Reddit goes open source - the actual announcement from reddit.  - icey
http://blog.reddit.com/2008/06/reddit-goes-open-source.html

======
brandnewlow
I'm a US-based journalist with a team of young, hungry, underemployed
aggressive reporters at my disposal. Starting a new metro newspaper makes zero
sense today, but launching a voting site for a city and then backing it up
with a cadre of investigative reporters who would dig deeper into the stories
that made the front page is something I've dreamed of getting off the ground
for a while.

I was hoping Reddit's open code would give me the vehicle, but it's now clear
that's not the case unless I get a hacker on my team. Any takers?

Pligg sucks.

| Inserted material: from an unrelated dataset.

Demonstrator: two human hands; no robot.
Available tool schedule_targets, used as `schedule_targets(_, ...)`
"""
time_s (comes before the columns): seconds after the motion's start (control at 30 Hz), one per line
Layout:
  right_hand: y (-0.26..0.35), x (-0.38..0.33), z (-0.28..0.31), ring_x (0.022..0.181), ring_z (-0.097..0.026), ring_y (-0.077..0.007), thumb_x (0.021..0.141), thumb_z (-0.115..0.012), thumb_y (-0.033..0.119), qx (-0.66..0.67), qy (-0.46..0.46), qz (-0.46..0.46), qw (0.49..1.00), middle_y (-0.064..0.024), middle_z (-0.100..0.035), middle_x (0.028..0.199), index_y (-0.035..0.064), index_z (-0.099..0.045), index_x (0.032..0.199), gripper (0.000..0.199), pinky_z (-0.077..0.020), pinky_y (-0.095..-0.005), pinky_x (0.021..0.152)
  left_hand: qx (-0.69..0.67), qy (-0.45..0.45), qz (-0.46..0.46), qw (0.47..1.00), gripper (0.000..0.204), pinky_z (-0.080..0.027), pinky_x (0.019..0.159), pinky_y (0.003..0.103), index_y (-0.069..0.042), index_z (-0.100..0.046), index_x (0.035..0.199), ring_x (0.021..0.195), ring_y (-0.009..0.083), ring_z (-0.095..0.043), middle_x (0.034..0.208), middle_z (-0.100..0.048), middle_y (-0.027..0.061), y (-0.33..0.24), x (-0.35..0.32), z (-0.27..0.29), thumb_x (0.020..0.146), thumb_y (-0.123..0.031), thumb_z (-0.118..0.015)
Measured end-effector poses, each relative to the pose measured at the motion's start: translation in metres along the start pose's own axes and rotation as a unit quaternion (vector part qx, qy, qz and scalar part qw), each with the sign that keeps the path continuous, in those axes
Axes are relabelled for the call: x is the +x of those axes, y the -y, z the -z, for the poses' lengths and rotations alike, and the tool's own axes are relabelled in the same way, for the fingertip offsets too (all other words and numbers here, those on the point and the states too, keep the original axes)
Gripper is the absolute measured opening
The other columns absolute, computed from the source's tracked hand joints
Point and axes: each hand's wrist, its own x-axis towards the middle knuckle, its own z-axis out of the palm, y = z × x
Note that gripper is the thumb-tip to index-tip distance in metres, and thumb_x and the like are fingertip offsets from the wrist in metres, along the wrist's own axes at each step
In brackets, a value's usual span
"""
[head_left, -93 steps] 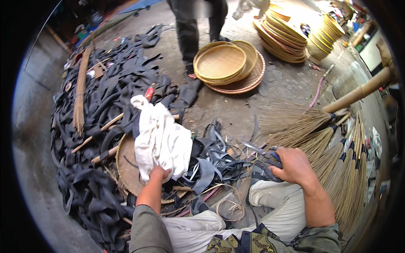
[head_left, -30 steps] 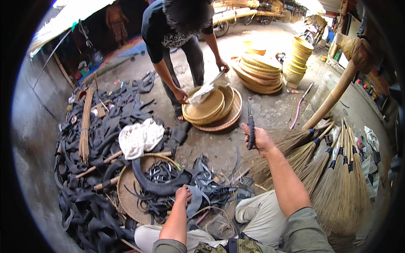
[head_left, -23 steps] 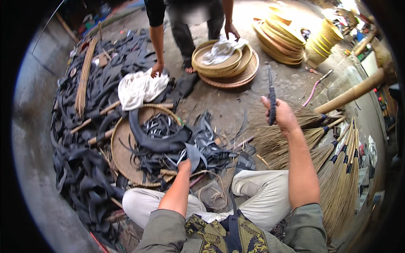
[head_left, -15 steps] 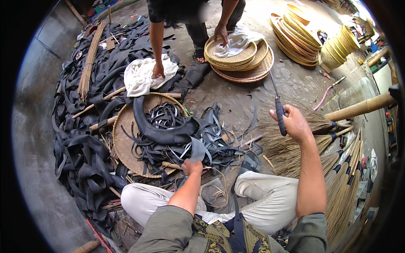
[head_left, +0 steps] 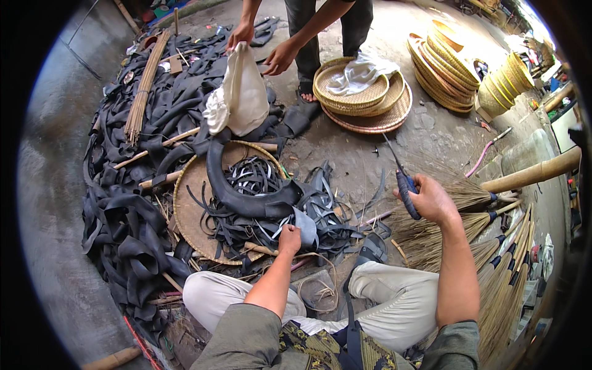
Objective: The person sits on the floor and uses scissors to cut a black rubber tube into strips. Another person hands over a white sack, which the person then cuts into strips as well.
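My left hand is closed on the grey cut end of a thick, curved black rubber tube. That tube lies over a heap of narrow rubber strips, partly on a round woven tray. To the right, my right hand grips a knife by its dark wrapped handle. Its thin blade points up and away, apart from the rubber. Across from me, another person's hand holds up a white cloth just beyond the tube; their other hand is beside it.
Black rubber scraps cover the ground at left, with a bundle of thin sticks on top. Woven trays are stacked ahead, with more baskets farther right. Straw brooms lie by my right arm, near a bamboo pole.
The other person has lifted the white cloth and moved a hand from the stacked trays toward it. My left hand still holds the rubber; the knife has tilted slightly left.
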Motion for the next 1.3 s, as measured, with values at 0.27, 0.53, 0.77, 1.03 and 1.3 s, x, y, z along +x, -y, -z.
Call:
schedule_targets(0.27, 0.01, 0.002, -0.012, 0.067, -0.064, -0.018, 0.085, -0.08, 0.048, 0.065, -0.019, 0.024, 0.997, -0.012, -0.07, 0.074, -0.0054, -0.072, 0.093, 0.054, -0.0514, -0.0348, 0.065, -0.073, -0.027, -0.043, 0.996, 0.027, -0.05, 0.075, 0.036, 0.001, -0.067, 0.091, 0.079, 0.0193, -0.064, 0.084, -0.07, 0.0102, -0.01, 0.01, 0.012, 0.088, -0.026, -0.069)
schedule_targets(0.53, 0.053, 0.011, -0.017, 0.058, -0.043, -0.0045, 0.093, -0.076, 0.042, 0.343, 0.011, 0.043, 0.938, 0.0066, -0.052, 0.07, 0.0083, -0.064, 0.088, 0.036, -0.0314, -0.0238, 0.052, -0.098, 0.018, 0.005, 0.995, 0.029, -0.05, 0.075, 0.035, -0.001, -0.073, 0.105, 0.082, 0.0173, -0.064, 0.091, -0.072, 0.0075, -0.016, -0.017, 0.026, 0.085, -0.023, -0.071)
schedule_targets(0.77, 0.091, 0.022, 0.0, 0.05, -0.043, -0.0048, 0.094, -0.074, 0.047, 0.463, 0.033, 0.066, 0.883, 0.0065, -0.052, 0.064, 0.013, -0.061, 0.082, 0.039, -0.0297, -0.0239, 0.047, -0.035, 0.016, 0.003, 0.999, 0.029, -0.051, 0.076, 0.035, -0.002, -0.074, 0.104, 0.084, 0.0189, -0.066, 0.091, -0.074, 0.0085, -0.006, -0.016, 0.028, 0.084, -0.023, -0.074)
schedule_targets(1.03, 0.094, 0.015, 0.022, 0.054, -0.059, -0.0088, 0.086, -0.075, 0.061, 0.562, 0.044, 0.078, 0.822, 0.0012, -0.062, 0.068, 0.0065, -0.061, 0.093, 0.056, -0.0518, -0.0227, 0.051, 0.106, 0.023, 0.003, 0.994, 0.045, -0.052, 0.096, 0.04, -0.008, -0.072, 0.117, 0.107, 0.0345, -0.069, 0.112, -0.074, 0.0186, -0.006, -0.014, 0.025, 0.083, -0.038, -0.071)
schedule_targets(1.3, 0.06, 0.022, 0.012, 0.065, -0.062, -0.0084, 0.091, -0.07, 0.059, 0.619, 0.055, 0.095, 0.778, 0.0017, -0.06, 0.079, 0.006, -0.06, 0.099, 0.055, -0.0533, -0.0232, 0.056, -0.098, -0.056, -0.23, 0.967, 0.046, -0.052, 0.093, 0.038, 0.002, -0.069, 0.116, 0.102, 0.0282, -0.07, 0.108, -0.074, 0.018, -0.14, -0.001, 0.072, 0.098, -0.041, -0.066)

Drupal will work but it's kind of a pain. I'd been anxiously
awaiting this announcement because I hoped the Reddit code would give us
something to work with.

However when I visit code.reddit.com, all I see is stuff I don't understand.
I'm no hacker, but I've developed Drupal and WP sites. However I don't know
the foggiest about Python, Subversion or any of the other things listed under
the dependencies. This is very disappointing. How do they expect their code to
be deployed when it requires a hacker to set it up?

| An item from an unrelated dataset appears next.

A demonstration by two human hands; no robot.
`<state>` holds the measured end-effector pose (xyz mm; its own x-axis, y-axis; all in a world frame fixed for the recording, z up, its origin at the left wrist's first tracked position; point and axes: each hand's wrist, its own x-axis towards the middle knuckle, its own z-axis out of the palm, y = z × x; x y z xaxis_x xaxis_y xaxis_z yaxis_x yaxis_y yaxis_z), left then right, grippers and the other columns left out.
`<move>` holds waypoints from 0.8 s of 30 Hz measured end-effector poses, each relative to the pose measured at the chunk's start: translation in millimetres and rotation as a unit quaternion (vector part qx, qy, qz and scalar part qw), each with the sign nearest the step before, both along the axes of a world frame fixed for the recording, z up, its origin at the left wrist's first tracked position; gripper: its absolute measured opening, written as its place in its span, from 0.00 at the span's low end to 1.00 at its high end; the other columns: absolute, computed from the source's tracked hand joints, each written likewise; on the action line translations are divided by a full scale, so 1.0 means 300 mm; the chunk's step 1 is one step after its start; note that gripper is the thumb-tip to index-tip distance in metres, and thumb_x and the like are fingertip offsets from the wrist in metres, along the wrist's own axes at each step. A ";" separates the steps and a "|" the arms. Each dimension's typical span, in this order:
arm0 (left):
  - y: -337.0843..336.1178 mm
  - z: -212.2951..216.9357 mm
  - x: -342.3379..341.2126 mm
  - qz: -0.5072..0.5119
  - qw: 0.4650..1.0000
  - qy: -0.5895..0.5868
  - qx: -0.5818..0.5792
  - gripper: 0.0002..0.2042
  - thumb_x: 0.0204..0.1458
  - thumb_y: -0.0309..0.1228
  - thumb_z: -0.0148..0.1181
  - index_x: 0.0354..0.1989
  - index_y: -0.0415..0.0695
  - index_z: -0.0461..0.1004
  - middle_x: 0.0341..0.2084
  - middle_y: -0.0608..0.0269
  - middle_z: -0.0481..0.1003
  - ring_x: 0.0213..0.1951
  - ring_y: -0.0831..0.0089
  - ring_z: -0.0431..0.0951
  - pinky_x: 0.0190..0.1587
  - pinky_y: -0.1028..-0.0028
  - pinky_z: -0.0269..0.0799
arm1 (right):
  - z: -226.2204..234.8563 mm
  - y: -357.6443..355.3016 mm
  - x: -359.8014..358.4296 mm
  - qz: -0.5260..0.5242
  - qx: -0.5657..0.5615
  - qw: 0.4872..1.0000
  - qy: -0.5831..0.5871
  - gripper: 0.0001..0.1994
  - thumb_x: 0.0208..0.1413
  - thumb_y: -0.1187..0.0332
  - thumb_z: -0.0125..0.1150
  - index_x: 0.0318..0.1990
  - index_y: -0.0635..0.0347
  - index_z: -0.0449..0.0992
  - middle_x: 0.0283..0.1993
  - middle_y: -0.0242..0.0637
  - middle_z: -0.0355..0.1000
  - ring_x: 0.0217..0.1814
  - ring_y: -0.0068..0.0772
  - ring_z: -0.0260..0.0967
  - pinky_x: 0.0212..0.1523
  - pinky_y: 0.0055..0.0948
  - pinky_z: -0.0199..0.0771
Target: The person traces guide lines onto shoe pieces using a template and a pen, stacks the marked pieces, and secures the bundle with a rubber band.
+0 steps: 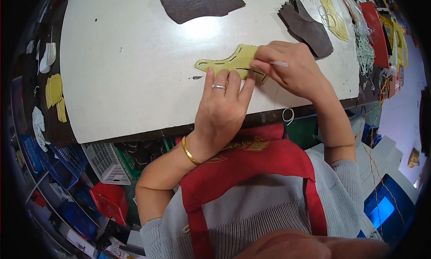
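A yellow shoe-part template [246, 58] with black dashed lines or slots lies on the white work board [134, 79]. My left hand [222, 104], with a ring and a gold bangle, presses on its near edge with outstretched fingers. Above the template's right end, my right hand [294, 68] pinches a slim whitish pen [280, 63]. The pen's tip is hidden behind my fingers. Beyond my right hand rests a stack of dark brown leather pieces [310, 30]. More dark brown leather [193, 5] lies at the far edge of the view.
At far right are another yellow template [334, 19], pale green string [365, 48] and a red box [375, 34]. Yellow pieces [54, 90] and a white glove [39, 126] lie along the left edge. Below the table stand a white crate [105, 162] and a red bin [110, 203].
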<state>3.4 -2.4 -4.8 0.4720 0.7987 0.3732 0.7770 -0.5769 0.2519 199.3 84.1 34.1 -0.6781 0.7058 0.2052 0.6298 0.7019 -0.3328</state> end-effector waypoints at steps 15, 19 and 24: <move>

If anyone on here is interested in getting involved in what I believe would be
a groundbreaking journalism effort, shoot me an e-mail at
methodista@lawnparty.net

Note: I have no funding at all. Simply a concept and the means to launch a
handful of trained journalists at news stories that merit more attention and
follow-up. With all the talk of "citizen journalism", surely this could be an
interesting way to tackle metro news, no?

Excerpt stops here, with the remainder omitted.